En 2020, en plena pandemia, escribí que la inteligencia artificial debía orientarse al bienestar humano y cité a Federico Faggin para recordar que la conciencia —la cualidad más humana— no puede ser imitada ni delegada. Cinco años después, en el pleno “verano de la IA”, esa advertencia es más vigente que nunca.
Hoy convivimos diariamente con modelos como ChatGPT, Grok y otros sistemas capaces de procesar cantidades colosales de información y generar respuestas sofisticadas en segundos. Y a mi propia pregunta —“¿qué eres tú?”— la respuesta es clara: “una red neuronal entrenada sobre enormes cantidades de texto para comprender el lenguaje natural, generar respuestas y ayudar a desarrollar tareas complejas, sin voluntad, objetivos ni iniciativa propia; actúo solo en respuesta a tus pedidos.” El verdadero punto de inflexión es el uso consciente de estas herramientas.
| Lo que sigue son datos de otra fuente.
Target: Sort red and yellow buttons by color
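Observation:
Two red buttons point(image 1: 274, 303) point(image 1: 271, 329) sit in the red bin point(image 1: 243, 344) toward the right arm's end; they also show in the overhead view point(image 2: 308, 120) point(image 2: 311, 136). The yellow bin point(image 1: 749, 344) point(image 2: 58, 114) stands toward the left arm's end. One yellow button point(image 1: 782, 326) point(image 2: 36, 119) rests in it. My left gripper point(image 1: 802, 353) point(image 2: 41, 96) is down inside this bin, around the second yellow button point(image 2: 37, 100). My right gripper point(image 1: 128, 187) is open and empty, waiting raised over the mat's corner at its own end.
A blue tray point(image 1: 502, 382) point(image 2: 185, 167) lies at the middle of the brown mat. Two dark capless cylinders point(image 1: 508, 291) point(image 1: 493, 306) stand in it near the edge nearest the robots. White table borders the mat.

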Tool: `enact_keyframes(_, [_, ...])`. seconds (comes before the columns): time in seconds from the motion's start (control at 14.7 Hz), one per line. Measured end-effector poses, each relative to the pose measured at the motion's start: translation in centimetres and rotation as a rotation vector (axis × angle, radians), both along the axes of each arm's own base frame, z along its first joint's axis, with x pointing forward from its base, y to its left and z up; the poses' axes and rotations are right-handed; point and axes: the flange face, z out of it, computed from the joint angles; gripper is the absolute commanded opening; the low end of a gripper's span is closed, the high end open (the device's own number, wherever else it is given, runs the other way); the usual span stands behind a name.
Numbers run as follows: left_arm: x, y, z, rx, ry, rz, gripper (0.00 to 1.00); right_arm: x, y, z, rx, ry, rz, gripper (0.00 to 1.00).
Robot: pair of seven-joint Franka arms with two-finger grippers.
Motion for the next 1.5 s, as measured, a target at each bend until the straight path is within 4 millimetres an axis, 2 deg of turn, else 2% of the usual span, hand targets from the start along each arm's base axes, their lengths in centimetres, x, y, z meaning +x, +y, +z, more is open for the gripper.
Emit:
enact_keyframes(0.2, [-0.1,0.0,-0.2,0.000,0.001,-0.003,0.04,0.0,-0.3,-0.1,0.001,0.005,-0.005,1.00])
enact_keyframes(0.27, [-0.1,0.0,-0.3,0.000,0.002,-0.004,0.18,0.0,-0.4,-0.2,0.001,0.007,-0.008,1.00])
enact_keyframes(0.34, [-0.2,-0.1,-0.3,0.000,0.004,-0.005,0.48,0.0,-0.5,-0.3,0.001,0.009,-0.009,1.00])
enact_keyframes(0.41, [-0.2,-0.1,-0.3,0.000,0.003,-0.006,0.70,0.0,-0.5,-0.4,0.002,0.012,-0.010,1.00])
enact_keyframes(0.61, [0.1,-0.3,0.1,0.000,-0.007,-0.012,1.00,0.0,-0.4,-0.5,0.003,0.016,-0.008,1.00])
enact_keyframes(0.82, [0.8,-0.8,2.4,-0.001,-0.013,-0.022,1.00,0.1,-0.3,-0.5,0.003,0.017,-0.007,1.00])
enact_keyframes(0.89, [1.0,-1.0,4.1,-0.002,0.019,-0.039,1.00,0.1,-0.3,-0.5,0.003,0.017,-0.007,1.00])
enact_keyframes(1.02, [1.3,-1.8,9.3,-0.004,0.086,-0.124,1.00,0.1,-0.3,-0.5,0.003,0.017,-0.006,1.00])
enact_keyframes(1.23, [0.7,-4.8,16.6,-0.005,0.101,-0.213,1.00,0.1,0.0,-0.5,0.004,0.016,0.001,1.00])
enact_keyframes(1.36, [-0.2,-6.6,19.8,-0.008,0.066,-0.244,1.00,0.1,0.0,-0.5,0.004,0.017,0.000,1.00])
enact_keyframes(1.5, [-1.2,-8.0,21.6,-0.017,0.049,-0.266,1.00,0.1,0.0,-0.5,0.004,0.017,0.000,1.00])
Cuando se emplean con curiosidad, criterio y dirección, la IA se convierte en un acelerador intelectual, un amplificador que permite una ampliación significativa de nuestras capacidades, algo que llamo inteligencia 2.0: una combinación entre la capacidad cognitiva humana y la potencia de cálculo de la máquina.
En este modelo híbrido, lo humano aporta la calidad: intuición, sensibilidad, juicio, ética, interpretación. La máquina aporta la capacidad de procesamiento: velocidad, memoria casi ilimitada, análisis a gran escala.Esta alianza genera una forma de inteligencia ampliada que nunca antes estuvo a nuestro alcance. El otro gran desafío está en la infraestructura y en la energía: el crecimiento de la IA exige sistemas más eficientes y sostenibles, capaces de acompañar esta evolución tecnológica de manera responsable.
Este artículo fue pensado y escrito utilizando precisamente este tipo de interacción, dejando bien en claro que la tecnología debe servir a la humanidad.